» What is needed: Exactly as written, reproduce the lines from the beginning of the data through the line containing "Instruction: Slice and"; the pictures are not reproduced.

» Given information:
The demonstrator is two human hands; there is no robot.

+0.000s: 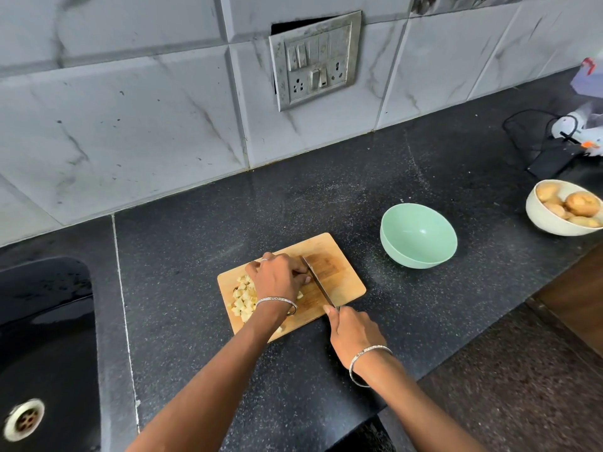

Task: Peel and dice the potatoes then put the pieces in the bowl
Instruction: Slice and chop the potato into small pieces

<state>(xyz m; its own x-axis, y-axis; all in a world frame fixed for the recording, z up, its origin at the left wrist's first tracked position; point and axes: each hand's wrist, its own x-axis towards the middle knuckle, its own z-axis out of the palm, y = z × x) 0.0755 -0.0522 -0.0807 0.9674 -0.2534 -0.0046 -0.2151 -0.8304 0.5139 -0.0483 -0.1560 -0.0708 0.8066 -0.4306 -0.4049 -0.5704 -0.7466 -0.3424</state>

» Result for this exercise:
The demonstrator is two human hands; there is no robot.

+0.000s: 

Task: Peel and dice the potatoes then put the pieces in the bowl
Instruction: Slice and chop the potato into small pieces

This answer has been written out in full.